In how many lines of these records does the word "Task" appear? Give the number by itself.
[Extracted material]
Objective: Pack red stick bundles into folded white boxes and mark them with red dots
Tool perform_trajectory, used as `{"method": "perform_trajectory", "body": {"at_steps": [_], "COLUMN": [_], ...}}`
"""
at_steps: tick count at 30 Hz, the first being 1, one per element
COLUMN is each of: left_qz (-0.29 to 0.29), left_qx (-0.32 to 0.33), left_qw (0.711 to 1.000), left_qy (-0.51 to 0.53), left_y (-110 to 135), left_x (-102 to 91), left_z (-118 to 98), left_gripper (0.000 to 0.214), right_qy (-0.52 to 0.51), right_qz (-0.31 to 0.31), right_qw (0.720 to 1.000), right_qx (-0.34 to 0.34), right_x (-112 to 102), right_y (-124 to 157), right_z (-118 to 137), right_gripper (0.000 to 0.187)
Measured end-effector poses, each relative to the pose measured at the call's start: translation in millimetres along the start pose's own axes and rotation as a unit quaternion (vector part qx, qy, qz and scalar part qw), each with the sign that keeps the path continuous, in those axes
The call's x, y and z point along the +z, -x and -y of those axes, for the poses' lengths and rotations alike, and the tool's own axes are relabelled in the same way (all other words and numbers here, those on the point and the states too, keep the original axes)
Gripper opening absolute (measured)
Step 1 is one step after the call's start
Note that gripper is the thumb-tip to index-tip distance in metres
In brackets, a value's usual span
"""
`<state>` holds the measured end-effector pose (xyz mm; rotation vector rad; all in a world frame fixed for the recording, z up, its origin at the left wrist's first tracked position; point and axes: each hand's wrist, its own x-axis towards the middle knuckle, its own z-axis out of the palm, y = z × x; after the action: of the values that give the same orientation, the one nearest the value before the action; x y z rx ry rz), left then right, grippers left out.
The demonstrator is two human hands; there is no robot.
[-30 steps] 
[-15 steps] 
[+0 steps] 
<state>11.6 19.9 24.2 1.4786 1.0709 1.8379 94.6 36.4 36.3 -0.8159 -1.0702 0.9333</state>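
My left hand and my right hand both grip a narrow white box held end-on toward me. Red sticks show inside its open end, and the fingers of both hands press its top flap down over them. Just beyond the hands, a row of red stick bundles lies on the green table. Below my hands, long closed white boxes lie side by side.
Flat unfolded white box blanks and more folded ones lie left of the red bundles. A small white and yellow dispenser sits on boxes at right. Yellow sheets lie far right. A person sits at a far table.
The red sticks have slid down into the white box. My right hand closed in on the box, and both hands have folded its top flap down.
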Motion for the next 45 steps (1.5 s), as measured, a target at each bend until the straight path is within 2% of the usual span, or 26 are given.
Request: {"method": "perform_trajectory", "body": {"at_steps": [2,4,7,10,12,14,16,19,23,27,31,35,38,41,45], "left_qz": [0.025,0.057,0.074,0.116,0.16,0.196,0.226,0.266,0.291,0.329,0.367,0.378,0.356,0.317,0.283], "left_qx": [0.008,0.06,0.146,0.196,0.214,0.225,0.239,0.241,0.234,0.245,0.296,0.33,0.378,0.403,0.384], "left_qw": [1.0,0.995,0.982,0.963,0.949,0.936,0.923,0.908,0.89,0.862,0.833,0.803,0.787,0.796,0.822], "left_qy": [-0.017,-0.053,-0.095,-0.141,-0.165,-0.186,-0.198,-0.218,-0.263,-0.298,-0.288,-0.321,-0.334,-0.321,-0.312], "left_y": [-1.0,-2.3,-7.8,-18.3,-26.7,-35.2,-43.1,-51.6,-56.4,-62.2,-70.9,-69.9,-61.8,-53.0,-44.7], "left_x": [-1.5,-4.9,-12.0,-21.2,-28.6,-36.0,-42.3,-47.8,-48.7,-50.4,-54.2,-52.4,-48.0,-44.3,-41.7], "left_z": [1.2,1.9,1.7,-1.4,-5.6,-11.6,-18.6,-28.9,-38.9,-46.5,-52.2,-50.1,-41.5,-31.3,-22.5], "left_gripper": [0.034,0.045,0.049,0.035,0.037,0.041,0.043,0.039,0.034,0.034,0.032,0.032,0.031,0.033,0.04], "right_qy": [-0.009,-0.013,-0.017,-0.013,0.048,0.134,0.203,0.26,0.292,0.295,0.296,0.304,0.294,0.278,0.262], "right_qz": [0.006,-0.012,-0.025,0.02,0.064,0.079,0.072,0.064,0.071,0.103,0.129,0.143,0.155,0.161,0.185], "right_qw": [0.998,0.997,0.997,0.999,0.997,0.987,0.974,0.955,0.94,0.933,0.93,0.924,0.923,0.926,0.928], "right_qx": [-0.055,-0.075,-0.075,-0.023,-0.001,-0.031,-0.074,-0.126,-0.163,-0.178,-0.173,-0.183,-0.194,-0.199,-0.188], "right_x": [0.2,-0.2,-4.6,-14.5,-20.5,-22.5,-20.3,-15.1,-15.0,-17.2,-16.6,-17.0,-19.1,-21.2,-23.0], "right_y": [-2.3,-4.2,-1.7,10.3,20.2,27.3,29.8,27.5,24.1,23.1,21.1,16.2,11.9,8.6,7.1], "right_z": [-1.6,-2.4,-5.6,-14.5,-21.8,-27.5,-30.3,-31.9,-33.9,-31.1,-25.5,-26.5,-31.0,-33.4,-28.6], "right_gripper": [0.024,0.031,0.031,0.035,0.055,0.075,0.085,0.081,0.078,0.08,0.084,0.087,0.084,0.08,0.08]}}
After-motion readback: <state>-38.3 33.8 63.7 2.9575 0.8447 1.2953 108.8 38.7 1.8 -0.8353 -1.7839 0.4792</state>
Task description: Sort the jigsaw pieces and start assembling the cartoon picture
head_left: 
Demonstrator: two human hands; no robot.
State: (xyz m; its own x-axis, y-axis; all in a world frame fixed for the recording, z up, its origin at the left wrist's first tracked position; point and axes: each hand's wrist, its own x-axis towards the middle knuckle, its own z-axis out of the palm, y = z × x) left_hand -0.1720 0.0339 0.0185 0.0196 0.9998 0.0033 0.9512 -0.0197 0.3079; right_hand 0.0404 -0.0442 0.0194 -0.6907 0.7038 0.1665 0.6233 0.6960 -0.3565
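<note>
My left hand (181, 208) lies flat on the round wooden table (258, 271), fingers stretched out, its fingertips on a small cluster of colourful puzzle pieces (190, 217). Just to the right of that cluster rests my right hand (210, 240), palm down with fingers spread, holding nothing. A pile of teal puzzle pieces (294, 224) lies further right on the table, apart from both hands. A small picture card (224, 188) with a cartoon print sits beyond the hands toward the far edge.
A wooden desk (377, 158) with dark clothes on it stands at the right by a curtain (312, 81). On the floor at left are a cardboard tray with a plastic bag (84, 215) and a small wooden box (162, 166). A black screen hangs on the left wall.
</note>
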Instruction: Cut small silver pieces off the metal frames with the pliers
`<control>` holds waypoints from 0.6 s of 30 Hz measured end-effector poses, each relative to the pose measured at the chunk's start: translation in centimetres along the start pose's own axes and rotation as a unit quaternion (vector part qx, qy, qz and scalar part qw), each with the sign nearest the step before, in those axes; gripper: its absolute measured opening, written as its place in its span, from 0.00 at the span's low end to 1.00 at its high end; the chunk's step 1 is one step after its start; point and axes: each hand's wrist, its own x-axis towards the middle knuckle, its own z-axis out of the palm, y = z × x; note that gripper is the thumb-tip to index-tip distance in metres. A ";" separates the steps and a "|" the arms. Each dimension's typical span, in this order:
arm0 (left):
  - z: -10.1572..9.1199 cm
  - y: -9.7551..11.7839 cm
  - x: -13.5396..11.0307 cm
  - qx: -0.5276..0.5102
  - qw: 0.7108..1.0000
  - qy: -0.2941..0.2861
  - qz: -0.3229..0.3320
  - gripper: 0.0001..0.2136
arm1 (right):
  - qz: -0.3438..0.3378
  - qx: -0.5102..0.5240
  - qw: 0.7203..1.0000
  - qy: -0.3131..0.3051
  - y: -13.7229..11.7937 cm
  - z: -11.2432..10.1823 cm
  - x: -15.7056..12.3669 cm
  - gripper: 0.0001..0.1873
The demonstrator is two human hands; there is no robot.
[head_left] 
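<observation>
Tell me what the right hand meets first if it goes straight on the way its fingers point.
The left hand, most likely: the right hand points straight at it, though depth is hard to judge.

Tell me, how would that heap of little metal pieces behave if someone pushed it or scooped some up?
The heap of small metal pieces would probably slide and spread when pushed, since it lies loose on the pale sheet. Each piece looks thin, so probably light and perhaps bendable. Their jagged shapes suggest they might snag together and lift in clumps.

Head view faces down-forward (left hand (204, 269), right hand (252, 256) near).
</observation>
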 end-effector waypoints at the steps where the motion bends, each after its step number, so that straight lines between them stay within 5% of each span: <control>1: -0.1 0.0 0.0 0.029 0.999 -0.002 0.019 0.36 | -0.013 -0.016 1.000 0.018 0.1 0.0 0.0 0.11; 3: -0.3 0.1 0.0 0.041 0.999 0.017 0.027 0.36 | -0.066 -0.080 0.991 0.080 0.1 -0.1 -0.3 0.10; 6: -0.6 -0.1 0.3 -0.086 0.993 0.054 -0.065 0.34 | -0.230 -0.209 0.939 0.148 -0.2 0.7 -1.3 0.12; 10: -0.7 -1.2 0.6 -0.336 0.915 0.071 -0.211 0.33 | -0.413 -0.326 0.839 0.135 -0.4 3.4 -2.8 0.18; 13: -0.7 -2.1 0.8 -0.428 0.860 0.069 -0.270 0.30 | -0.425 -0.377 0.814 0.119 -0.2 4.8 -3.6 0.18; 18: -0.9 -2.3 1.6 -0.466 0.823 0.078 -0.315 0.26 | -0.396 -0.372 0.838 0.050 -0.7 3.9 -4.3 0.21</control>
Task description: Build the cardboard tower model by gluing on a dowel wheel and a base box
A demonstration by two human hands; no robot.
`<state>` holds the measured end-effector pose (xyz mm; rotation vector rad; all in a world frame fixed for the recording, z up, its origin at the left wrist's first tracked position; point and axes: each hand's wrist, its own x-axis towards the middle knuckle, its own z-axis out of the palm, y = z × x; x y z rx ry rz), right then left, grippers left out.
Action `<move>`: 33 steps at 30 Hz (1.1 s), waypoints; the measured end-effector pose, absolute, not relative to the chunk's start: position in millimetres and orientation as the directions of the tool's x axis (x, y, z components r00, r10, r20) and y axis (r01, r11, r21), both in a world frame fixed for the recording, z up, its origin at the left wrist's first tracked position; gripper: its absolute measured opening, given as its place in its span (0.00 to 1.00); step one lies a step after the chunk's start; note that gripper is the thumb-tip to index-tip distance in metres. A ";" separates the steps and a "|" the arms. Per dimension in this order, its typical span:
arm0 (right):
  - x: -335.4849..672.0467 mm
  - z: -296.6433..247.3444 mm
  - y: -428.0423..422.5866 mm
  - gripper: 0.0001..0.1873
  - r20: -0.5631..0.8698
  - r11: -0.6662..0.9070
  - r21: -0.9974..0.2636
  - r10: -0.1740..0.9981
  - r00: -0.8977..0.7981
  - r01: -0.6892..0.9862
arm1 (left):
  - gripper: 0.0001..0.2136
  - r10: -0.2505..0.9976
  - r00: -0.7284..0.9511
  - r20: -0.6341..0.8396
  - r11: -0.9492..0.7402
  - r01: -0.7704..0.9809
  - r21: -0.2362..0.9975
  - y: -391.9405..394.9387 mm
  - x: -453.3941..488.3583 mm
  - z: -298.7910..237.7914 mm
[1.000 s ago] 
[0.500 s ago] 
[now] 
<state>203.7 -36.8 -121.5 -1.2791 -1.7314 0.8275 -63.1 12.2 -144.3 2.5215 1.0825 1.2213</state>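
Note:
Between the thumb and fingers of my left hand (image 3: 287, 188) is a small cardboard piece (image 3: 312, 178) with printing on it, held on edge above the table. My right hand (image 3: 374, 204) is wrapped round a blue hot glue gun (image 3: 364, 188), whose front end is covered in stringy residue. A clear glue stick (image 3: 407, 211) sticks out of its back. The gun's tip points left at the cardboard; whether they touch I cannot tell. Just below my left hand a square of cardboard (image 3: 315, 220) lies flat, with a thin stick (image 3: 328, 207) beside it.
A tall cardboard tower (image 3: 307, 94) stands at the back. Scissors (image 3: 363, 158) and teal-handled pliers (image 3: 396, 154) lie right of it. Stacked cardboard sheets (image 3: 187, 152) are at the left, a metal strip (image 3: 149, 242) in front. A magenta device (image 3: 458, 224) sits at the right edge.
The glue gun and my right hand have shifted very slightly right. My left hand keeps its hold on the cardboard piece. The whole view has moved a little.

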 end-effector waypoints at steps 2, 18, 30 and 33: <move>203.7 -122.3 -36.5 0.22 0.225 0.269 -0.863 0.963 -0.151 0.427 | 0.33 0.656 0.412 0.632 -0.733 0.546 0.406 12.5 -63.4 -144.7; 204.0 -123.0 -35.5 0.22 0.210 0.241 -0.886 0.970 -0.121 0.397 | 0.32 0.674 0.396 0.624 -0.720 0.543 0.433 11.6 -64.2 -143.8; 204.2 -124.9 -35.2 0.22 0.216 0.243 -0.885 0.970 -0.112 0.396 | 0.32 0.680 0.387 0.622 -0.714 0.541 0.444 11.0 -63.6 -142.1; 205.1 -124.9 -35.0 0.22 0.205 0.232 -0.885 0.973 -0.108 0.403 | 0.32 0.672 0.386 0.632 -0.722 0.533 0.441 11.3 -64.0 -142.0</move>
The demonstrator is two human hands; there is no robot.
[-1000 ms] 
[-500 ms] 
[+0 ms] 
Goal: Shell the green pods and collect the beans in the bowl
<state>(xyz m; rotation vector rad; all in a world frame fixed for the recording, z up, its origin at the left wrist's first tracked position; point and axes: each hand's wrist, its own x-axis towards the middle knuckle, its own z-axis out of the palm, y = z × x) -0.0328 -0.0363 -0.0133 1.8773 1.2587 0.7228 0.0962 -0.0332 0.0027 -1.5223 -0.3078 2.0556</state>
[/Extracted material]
### Response area
2